Data privacy has become a major liability for tech giants like Google and Facebook that collect vast amounts of user information to help their sponsors improve digital ad targeting with more relevant content based on each user's location and search history. While that information helps marketers reach audiences more efficiently, there are numerous examples of how governments, political parties, hate groups and terrorists have hijacked that cost-effective targeting to sow social strife, sway public opinion or swing election outcomes.
Faced with unprecedented scrutiny of their operations and stricter regulations on data-sharing, Google and Facebook are working to demonstrate that they're serious about protecting consumer privacy. The companies' dominance of the digital ad market means that their policies have an outsized effect on advertisers. Facebook this week made privacy a central theme of its F8 annual develop conference, highlighting how "the future is private." CEO Mark Zuckerberg in March announced that the social network would shift from an open forum to a "digital living room" where discussions can be intimate, short-lived and secure.
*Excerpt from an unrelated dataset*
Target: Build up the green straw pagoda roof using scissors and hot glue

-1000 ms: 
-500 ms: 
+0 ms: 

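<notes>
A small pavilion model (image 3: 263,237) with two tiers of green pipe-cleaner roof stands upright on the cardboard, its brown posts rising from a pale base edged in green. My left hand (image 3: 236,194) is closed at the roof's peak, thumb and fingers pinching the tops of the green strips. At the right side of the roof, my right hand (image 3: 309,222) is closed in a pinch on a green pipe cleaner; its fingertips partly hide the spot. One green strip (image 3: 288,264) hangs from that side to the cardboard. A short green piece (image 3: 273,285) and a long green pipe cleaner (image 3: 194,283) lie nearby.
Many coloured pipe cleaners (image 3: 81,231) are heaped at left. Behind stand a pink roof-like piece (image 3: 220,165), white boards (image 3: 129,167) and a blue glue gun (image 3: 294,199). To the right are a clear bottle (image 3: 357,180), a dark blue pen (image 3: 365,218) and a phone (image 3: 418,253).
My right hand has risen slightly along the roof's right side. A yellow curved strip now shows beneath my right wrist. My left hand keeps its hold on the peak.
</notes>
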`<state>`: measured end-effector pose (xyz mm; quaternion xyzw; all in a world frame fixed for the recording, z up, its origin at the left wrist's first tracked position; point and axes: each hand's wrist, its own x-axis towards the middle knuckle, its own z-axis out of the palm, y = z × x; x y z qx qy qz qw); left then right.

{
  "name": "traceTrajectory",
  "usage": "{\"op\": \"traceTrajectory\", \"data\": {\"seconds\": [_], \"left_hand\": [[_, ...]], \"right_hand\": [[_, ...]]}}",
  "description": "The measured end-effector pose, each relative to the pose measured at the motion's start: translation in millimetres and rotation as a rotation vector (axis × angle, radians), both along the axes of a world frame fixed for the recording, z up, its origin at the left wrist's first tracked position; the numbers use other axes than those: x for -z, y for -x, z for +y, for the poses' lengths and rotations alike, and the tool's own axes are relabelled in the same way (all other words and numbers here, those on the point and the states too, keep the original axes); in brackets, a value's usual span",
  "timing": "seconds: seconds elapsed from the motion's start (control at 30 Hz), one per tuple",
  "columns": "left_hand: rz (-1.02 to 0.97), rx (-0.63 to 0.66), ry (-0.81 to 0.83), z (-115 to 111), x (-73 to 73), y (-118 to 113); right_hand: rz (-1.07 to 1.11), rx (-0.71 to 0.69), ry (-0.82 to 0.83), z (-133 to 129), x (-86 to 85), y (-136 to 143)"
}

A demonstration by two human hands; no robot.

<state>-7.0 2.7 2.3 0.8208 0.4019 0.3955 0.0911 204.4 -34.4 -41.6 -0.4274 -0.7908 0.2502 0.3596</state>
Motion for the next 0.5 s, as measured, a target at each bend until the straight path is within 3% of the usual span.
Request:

Data-privacy restrictions are starting to hit tech companies with mounting legal fees and possible fines. The EU in January fined Google €50 million ($57 million) for not properly disclosing how it collects data from its search engine, Google Maps and YouTube. Google appealed the fine and defended its privacy practices. Meanwhile, Facebook last week estimated it may be fined as much $5 billion for allegedly violating the terms of a data-privacy settlement with the U.S. Federal Trade Commission.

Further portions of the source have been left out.